State ex rel. Torrance v. Missouri Pacific Railway Co.

The opinion of the court was delivered by

William R. Smith, J.:

This was a suit brought by the state of Kansas, on the relation of the county attorney of Cowley county, to enjoin the Missouri Pacific Railway Company from maintaining a nuisance, in violation of the live-stock sanitary laws of the state. The petition was filed July 7, 1904.

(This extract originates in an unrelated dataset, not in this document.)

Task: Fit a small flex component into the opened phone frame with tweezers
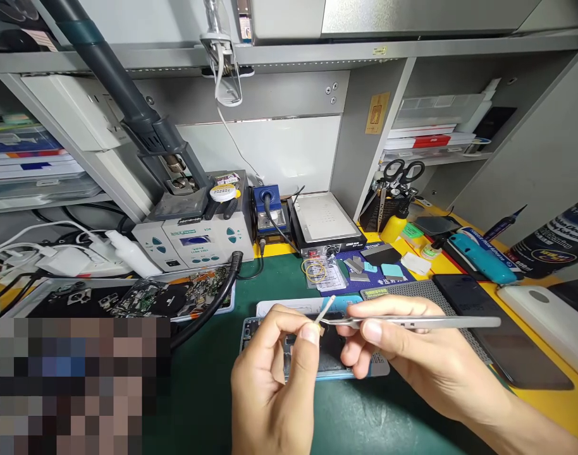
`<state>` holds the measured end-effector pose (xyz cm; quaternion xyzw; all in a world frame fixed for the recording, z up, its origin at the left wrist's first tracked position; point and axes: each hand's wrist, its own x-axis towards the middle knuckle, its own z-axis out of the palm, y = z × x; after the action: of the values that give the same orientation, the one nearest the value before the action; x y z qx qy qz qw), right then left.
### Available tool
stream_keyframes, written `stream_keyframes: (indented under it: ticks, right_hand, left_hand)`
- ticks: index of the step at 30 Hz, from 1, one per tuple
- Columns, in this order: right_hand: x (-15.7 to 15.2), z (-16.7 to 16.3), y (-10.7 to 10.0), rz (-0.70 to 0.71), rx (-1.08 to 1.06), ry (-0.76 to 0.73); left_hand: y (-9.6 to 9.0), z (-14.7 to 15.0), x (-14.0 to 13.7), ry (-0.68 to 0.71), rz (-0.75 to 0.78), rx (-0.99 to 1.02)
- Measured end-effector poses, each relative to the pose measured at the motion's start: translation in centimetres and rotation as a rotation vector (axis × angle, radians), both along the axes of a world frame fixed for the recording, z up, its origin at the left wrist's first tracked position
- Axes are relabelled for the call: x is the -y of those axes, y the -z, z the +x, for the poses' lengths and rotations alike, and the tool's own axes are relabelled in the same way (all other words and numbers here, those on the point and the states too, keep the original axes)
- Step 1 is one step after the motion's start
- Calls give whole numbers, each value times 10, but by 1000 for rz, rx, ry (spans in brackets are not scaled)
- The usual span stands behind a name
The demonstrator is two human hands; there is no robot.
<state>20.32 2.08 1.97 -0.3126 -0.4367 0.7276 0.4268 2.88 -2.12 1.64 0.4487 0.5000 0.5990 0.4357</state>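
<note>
Between the thumb and forefinger of my left hand a thin pale strip is pinched, its free end pointing up to the right. My right hand grips metal tweezers, held nearly level. Their bent tips meet the strip just above my left thumb; whether they clasp it I cannot tell. Below both hands lies an opened phone with a blue frame and dark insides, partly covered by my fingers. It rests on the green mat.
At the back left stands a rework station, with its black hose curving over a tray of circuit boards. A soldering iron stand and a heating plate are behind. To the right lies a dark phone; scissors stand in a holder.
</note>
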Motion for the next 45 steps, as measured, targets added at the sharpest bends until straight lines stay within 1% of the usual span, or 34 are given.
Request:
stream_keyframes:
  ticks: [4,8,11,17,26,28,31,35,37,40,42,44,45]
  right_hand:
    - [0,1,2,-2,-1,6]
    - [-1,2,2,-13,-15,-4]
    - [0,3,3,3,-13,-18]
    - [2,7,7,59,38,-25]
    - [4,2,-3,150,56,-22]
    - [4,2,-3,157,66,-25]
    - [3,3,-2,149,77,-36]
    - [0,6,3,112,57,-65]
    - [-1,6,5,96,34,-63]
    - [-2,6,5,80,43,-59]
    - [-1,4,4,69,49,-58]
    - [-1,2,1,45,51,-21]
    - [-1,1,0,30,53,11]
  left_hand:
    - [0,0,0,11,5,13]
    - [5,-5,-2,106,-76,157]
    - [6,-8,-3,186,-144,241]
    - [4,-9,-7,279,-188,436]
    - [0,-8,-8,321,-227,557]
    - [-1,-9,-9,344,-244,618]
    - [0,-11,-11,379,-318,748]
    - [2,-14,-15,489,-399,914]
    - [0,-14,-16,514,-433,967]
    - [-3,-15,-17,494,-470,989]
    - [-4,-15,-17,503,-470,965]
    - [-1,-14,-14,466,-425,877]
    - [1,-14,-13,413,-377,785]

For several years the railway company has main*614tained a cattle shipping-station named Davidson on its line of road in Cowley county, situated about two miles north of the Indian Territory line. From its stockyards at that place the company laid out and maintained a lane, bounded on either side by a wire fence, extending two miles south to the Kansas state line, and opening into a pasture in the Indian Territory. This passageway was maintained for the purpose of allowing prospective shippers to drive herds of cattle from south of the quarantine line into Kansas for shipment. Testimony was introduced at the trial tending to show that herds of Southern cattle were driven up the lane, including cows to coax the calves along; that the cows were permitted to wander back to the Indian country after the calves had been loaded on cars for shipment; that splenic fever is caused by ticks which fall from Southern cattle and either fasten themselves on native animals or hatch out small ticks that do; that Southern cattle driven up this lane had communicated fever to native cattle the year before the suit was tried. None of the cattle driven into this state was ever'inspected, nor any bill of health issued in respect to them. It was shown that 450 head .of Southern cattle were shipped from Davidson in June, 1904, over the line of defendant in error, consigned to the National stock-yards at East St. Louis, Ill.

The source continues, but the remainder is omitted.